A review of Ticha, a digital text explorer for Colonial Zapotec, co-directed by Brook Danielle Lillehaugen and George Aaron Broadwell
Élika Ortega, University of Colorado Boulder
Brook Danielle Lillehaugen and Mike Zarafonetis
The Zapotecs have one of the longest records of alphabetic written documents of any indigenous language of the Americas, the earliest text dating to 1565 (Oudijk 2008: 230). Reading and interpreting these documents can be difficult because of the challenges of early Zapotec orthography, vocabulary, grammar, and printing conventions, yet the documents contain rich linguistic, historical, and anthropological information. Ticha allows users to access and explore many interlinked layers of these texts, including images, transcriptions, translations, linguistic analysis, and commentary. The Ticha project employs an iterative development process that includes in-person workshops with Zapotec community members. Feedback from these interactions inform design decisions for the project. Collaboration with Zapotec communities is an integral part of Ticha, which also makes explicit connections to modern Zapotec languages.
Ticha seeks to make this corpus of Colonial Zapotec texts accessible to scholars in diverse fields (including linguistics, anthropology, and history), Zapotec community members, and the general public.
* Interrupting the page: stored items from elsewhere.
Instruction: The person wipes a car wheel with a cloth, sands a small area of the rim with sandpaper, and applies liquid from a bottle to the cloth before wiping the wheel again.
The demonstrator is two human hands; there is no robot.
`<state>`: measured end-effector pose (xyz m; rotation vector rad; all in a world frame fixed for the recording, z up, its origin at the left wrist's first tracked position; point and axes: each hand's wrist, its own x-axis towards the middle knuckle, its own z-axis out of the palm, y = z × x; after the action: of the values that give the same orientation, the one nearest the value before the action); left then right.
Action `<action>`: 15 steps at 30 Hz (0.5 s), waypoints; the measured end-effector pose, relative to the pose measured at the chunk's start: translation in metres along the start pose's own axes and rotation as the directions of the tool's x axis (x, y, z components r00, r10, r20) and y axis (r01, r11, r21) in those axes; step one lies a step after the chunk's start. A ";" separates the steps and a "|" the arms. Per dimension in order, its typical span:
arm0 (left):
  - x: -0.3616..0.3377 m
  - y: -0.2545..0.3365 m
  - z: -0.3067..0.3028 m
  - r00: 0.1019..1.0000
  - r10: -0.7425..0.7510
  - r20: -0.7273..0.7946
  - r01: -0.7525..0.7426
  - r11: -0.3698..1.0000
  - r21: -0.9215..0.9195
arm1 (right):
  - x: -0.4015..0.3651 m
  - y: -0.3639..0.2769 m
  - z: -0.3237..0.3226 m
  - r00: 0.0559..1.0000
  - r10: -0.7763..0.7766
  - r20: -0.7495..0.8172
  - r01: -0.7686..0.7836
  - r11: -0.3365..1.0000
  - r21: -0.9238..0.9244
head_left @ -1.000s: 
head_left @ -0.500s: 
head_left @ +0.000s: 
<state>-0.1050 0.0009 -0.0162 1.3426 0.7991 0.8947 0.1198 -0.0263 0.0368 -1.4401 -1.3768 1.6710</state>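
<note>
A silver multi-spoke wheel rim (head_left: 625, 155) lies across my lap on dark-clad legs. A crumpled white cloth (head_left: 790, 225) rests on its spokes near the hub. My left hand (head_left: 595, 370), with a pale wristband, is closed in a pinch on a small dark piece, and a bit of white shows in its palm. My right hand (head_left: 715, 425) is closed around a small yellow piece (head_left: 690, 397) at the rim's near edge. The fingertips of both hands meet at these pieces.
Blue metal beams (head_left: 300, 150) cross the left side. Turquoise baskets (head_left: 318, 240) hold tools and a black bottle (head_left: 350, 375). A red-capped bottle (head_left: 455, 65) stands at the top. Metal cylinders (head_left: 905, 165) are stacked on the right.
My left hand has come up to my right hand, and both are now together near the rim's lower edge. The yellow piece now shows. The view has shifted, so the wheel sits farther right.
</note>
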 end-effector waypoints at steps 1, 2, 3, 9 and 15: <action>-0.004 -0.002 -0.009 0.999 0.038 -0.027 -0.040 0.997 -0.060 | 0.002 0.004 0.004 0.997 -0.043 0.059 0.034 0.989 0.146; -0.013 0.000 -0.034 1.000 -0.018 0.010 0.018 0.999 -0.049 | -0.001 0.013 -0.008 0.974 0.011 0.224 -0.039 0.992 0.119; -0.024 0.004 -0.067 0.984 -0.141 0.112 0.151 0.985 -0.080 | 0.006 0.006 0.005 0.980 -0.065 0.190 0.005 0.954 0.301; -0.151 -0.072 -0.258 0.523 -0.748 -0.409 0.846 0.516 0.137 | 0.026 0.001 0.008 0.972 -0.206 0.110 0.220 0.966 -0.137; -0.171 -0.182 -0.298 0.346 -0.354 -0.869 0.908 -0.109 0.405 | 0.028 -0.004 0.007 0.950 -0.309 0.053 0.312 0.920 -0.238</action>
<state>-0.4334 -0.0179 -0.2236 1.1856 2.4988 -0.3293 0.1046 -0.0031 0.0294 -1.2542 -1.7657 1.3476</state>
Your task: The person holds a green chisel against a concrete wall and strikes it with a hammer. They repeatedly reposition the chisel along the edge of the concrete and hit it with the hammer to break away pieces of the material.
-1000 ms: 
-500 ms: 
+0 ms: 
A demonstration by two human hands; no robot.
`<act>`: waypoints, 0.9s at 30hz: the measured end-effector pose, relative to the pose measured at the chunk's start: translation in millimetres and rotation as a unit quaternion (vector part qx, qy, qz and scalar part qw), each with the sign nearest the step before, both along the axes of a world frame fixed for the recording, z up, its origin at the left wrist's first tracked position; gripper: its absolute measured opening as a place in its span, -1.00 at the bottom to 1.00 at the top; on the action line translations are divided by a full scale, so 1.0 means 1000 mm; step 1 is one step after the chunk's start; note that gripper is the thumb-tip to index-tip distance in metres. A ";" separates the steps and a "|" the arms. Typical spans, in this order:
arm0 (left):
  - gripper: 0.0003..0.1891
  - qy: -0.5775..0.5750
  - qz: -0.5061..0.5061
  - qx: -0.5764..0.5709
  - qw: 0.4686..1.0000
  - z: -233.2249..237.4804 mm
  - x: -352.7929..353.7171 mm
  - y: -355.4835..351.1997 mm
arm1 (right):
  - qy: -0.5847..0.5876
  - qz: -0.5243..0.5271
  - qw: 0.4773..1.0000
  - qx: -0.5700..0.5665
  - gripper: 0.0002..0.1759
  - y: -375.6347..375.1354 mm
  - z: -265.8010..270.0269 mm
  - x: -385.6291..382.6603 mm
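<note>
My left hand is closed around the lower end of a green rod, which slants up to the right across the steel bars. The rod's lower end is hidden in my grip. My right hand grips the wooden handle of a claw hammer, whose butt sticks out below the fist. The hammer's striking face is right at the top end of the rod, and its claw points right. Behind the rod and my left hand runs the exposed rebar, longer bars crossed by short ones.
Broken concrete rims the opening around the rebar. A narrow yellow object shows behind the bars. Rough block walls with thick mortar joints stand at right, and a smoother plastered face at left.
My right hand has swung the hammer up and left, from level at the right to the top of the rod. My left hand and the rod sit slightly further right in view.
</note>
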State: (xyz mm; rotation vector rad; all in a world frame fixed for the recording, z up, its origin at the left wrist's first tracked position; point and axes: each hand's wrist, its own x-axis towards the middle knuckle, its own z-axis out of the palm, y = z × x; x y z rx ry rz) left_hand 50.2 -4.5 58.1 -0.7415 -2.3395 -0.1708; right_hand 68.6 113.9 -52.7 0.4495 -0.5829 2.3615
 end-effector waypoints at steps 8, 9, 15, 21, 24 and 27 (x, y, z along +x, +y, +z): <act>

The team consists of an interdisciplinary group of academics, students, and Zapotec community members:
Dr. Brook Danielle Lillehaugen, linguist; co-director
Dr. George Aaron Broadwell, linguist; co-director
Dr. Michel R. Oudijk, ethnohistorian
Laurie Allen, librarian
Dr. Mike Zarafonetis, librarian
Dr. Xóchitl Flores-Marical, ethnohistorian; Zapotec advisory board member
Moisés García Guzmán; Zapotec educator; Zapotec advisory board member
Dr. Felipe H. Lopez, Zapotec writer and educator; Zapotec advisory board member
May Helena Plumb, doctoral student in linguistics
Undergraduate research assistants, currently including: Felipe Acosta-Muñoz, Eloise Kadlecek, Emily Lin, Tomas Paris, and Conor Stuart Roe.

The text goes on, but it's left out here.